Chapter 5. Streaming Analytics

Analytics is an end goal of many streaming integration use cases. You can perform in a cloud data warehouse or by using machine learning on a large-scale data store. You can do it using an on-premises Hadoop infrastructure, or in a cloud storage environment. You could utilize a document store or another store like Azure Cosmos DB or Google Cloud Spanner. It could even be done writing into a database.

The most important point is that people want their data to be always up to date. So, when you’re analyzing data, you should always possess the most recent data. And a primary driver of streaming analytics is that people want to do analytics on much more current data than was previously possible.

With ETL systems, people were satisfied with data that was a few hours or even a day old because they were running end-of-day reports, and that was the data that they wanted to see. With streaming systems, they want insight into the most current data. This is true whether the data is being analyzed in memory or is landing somewhere else.

However, getting real-time insights from data is typically not possible if the data needs to land somewhere (Figure 5-1). It’s not possible to get within a few seconds – much less a subsecond from changes happening in the source system to being delivered into a target system that way. And it’s still going to be necessary to trigger the analytics in that target platform somehow. Perhaps you’re pulling it, or maybe you’re running analytics reports, but you still must trigger it.

Streaming integration enables real-time analytics for cloud, applications, and historical data
Figure 5-1. Streaming integration enables real-time analytics for cloud, applications, and historical data

In streaming analytics, the incoming data itself in the data stream is what triggers the analytics because it’s continuously happening. If the goal is to have immediate notifications of anomalies, immediate insight into what’s happening within data, or immediate alerts for unusual behavior, then streaming analytics is essential.

In this chapter, we discuss the most important aspects of streaming analytics, and how to get the most out of your data on your streaming platform.

Aggregation

Aggregation is any process in which information is gathered and expressed in a summary form. Because a data stream by definition is unbounded and infinite, doing aggregations over data streams is challenging. Suppose that you want to know the count and sum of a particular value in an accounts data stream. Both of those numbers are going to keep on increasing infinitely because data in the stream will just keep on coming. It is generally more useful to aggregate functions over a bounded set of that data.

Going back to the example of the order item stream, you might want to determine the top 10 selling items in an ecommerce store. In a database, that query is easy. You select the sum of the quantity, group by item ID, order by the sum of the quantity limit 10, and you have your top 10 selling items.

To change that query to know what sold most in the past five minutes, it would be necessary to put some limiters over timestamps. That query would need to be rerun whenever you wanted to see that value. In a streaming system, you can do time-constrained queries much more easily by utilizing windows, as discussed in Chapter 4.)
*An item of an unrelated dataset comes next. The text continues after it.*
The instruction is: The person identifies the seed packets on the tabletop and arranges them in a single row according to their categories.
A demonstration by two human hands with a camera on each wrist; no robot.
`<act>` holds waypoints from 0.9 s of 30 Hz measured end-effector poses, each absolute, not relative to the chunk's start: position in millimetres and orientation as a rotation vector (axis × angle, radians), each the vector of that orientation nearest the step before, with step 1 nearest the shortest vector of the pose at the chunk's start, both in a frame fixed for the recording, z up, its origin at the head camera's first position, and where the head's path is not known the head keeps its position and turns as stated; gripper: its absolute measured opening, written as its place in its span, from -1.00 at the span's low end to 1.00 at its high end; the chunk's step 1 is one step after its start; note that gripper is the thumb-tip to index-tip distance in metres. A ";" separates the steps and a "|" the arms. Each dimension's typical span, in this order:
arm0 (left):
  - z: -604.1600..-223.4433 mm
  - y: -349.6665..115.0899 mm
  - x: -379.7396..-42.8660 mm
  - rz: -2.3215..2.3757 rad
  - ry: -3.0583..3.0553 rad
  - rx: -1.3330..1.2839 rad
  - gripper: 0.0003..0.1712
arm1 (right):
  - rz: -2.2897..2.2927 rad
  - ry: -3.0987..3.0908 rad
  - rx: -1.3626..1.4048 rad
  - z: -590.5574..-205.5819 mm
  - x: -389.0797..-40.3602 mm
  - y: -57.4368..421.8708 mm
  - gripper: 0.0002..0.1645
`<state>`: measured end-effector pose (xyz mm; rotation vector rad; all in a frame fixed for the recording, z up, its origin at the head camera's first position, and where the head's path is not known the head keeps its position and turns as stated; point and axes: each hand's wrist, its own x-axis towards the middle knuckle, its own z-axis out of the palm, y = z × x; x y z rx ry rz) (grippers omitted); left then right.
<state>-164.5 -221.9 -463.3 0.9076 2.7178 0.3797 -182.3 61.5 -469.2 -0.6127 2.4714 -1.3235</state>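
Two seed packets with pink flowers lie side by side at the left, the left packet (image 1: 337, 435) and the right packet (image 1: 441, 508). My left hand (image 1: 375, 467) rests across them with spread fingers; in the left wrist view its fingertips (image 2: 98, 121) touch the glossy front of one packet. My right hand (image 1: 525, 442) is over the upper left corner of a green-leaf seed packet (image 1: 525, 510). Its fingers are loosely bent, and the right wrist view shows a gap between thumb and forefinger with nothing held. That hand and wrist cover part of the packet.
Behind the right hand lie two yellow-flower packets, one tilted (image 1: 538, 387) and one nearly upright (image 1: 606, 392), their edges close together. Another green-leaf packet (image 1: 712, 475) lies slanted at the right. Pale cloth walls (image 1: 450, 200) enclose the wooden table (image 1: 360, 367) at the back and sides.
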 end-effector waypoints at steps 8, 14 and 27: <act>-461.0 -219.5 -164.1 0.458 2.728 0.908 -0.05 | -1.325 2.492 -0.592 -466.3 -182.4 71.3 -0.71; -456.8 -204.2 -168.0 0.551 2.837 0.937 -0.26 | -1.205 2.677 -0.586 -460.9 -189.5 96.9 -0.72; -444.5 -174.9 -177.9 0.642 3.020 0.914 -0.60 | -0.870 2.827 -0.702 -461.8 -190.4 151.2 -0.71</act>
To get an answer using this particular example, it would be necessary to create a window that holds five minutes’ worth of data from the order item stream, and group by the item ID. Whenever anything changed, whenever any new data came into that window, that aggregate query would be rerun and it would show the sums all of the quantity sold per item in the last five minutes.

The advantage is that it’s no longer necessary to keep running that query and changing the date premises. Everything is automated. That’s why streaming analytics systems are much better suited to any analysis that is based on time. Streaming analytics is the optimal solution for time-series analysis.
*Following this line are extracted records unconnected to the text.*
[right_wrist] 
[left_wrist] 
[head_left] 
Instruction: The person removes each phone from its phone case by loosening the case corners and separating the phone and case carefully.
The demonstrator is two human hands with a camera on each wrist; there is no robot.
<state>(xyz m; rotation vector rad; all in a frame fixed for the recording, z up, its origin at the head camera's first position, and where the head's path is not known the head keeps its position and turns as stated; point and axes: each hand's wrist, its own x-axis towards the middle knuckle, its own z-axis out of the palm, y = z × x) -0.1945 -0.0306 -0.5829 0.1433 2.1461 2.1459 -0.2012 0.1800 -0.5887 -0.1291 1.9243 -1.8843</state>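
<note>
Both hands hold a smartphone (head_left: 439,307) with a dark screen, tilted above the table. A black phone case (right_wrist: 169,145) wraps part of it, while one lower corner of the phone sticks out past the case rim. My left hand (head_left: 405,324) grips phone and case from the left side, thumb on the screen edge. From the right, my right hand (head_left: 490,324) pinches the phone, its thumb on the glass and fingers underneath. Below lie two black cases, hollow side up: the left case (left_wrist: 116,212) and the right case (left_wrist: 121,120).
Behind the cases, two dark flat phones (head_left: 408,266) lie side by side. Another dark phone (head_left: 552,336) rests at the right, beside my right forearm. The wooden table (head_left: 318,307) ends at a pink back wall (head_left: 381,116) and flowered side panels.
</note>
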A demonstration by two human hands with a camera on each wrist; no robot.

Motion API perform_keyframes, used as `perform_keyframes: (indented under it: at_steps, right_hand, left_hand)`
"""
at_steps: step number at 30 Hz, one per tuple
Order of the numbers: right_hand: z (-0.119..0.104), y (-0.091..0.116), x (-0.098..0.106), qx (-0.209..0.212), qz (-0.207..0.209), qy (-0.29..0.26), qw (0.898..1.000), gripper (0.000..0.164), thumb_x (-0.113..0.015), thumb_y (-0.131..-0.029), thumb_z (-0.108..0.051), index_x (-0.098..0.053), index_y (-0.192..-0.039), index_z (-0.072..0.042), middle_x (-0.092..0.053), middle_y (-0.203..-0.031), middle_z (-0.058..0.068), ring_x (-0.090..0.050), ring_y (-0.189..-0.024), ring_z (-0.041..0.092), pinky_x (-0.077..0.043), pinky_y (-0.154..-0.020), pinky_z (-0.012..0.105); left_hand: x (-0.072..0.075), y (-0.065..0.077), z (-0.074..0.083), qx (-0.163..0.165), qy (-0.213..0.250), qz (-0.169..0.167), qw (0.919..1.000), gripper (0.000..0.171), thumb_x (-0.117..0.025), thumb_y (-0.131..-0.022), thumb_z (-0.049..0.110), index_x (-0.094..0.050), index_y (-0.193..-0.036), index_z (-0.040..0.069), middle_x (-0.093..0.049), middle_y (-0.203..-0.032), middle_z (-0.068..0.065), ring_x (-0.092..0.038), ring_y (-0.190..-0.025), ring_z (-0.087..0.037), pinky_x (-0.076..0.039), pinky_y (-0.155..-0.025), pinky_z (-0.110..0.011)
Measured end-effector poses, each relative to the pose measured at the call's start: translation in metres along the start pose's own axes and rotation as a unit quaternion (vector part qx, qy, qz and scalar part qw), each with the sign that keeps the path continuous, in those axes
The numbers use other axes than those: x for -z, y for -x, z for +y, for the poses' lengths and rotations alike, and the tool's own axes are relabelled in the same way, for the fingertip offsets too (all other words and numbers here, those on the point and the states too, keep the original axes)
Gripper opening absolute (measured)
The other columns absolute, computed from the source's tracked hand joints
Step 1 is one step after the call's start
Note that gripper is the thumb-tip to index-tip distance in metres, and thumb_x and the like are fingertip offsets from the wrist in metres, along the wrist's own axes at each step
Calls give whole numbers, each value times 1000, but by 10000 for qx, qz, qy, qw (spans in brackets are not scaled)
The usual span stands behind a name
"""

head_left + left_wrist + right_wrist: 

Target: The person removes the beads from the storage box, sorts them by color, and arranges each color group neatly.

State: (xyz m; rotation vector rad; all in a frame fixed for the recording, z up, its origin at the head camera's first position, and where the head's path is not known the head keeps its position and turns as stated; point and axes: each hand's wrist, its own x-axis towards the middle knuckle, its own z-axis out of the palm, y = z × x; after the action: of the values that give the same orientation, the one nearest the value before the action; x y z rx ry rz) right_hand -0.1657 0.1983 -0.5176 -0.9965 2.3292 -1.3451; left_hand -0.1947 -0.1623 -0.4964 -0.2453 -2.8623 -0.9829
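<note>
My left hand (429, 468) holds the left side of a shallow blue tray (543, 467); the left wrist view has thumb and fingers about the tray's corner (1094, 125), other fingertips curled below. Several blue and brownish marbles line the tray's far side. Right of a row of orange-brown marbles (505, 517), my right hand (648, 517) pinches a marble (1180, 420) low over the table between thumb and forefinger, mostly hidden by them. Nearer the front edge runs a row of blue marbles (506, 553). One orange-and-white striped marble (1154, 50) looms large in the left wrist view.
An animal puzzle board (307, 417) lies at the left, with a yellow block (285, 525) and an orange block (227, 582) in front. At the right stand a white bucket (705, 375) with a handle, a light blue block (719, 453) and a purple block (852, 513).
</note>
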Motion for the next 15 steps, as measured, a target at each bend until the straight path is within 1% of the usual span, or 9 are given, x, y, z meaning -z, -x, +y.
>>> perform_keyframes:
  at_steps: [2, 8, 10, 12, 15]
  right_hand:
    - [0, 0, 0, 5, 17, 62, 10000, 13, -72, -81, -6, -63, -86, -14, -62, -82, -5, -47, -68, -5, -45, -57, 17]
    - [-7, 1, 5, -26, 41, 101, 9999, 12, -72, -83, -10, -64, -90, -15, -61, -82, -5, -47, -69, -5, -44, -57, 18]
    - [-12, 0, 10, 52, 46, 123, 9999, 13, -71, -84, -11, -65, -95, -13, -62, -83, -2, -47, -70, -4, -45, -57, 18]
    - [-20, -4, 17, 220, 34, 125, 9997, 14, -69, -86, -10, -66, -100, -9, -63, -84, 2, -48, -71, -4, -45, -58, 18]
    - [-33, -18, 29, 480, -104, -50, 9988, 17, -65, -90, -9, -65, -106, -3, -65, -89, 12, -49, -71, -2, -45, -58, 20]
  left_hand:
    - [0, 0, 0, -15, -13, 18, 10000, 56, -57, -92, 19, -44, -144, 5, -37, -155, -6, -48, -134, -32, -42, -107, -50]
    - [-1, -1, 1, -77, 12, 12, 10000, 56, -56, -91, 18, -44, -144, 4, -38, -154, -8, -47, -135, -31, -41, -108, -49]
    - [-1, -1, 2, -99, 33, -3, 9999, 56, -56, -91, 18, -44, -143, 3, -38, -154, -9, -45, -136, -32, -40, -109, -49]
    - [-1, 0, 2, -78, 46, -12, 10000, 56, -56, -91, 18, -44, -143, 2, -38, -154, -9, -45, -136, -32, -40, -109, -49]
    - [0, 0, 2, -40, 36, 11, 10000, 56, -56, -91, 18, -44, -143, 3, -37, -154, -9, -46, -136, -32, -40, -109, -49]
Being able to group streaming data by some factor, aggregate over it, have it continually change, and have an output every time it changes, is key to aggregation. And it is also key to the summarization and analytics capabilities of streaming analytics. There are many different ways that we can do this, depending on the use case. It’s even possible to have intermediate storage where the results of an aggregation can be stored in another window, and then you query that window.

On a practical level, with aggregation, it often makes sense to work backward and reverse engineer what actions to take based on the desired outcome. For example, if you want a dashboard visualization that shows in real time the top 10 items being sold based on changes in the underlying database table, you’d typically use that end result to determine which queries need to be written.

Going further with that example, now that you have visibility into top-selling items every five minutes, it might make sense to store those aggregates in another window. By storing the last hour’s worth on a five-minute basis, it’s possible to do additional queries over that. For example, you might want to be alerted if an item increases or decreases in sales by an anomalous amount within any five-minute period.

Pattern Matching

Pattern matching used to fall into a separate market niche called complex event processing. The purpose of complex event processing was to look at numerous small-grained business events and understand what was happening based on a pattern in those events (see Figure 5-2). With pattern matching, you’re looking for data in a sequence of events from one or more data sources that corresponds to some particular pattern.

Understanding business events using pattern matching
Figure 5-2. Understanding business events using pattern matching

For example, sensor information from an Internet of Things (IoT) device could include the temperature, pressure, flow rate, and vibration. If the temperature rose 10 degrees in that device, that might be within safety parameters. If the flow rate slowed, or the pressure increased, by a certain amount, that might also be within guidelines. However, it might be an indicator of trouble if the temperature rose by 10 degrees, the pressure went up by 10% and the flow decreased by 5% – all within a 10-second period.

By being able to look across those different sources and defining that pattern, an alert could be triggered.

Now the system isn’t simply looking at one event or even the aggregation of events. It’s looking at a sequence of events that meet exact criteria. We can define these happenings ahead of time, and then the data streams can be fed through the pattern matching. They will then output a result whenever the pattern matches.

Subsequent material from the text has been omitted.